1582 Ein Aufstand clanthonischer Haufen wird von den Erainnern niedergeschlagen.

Starkhands Sohn Mendel wird nahe Rotturm von unbekannten Mördern aufgeknüpft.
1583 Der Lange Winter.
1586 Die Flotten des Dunklen Imperiums, eines Bundes, den die samburischen Clanthern zur Rückeroberung ihrer Länder geschmiedet haben, nähern sich Agenirons Küsten. Bevor es zu größeren Kämpfen kommt, verrät Pendror ra Ys den Bund und schließt Frieden mit den Agenirern. Das neue Clanthon erhält Sambur zurück.

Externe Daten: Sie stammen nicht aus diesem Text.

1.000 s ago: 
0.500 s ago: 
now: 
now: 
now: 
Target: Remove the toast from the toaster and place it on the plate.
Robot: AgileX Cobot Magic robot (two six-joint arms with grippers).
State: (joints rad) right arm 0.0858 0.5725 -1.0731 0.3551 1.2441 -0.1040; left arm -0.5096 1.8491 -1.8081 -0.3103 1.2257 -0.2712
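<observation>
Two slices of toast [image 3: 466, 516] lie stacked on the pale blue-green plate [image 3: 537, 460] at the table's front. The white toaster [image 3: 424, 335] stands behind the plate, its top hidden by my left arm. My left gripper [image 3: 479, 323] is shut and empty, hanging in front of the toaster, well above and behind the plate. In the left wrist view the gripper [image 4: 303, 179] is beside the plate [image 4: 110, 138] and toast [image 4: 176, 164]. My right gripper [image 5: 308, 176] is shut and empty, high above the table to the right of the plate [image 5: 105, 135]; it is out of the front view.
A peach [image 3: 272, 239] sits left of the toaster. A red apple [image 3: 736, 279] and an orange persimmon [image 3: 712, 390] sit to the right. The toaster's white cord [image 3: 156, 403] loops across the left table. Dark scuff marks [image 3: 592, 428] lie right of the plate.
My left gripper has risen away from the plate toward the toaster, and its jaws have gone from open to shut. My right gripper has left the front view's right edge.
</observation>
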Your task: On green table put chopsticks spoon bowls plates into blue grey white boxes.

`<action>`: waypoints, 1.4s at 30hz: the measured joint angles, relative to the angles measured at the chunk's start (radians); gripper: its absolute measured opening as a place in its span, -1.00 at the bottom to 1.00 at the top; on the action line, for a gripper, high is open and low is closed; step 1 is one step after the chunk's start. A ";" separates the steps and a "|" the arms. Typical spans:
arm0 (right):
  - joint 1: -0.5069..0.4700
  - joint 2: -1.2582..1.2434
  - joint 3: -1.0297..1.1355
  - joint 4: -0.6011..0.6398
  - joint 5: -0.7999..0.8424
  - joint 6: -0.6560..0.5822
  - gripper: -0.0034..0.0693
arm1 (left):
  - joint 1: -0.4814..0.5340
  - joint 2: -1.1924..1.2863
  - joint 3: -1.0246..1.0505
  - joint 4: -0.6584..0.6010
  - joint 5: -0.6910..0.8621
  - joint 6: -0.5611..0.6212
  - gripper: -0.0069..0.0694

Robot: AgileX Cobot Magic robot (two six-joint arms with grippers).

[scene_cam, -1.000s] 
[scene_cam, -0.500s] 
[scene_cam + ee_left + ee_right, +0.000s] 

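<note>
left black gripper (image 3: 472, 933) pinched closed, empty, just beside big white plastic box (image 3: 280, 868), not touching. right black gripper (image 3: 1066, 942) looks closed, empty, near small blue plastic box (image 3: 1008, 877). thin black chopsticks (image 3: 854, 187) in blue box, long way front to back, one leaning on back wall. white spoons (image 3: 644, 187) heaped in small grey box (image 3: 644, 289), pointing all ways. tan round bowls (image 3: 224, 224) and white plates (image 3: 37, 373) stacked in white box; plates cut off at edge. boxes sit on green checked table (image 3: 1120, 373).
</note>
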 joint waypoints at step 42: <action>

1587 Garwydd Siber Lobar, der Dhanndh Hägor auf dem Purpurthron zu Dhanndhcaer nachfolgt, erhebt Starkhand von Calan zum Fynn vom Pfad des Frühlings und gibt ihm das Tal von der Grenze zu Clanthon bis zum Paß der Riesen mitsamt allen Seitentälern zu Lehen. Damit gibt es nach über eintausend Jahren wieder ein Lehen, das Calan genannt wird. Außerdem ernennt der Garwydd Starkhand zum Beauftragten für clanthonische Angelegenheiten.
1588 Starkhand reist mit einer Gesandtschaft nach Peutin und begegnet den Würdenträgern des neuen Clanthon. Es kommt zu einer Begegnung mit Möllbarth.
1592 Garwydd Siber Lobar ernennt Starkhand in Kerrburg zum Righ von Tir Cladhainn. Anschließend ruft der neue Stammkönig das Herzogtum Calan neu aus.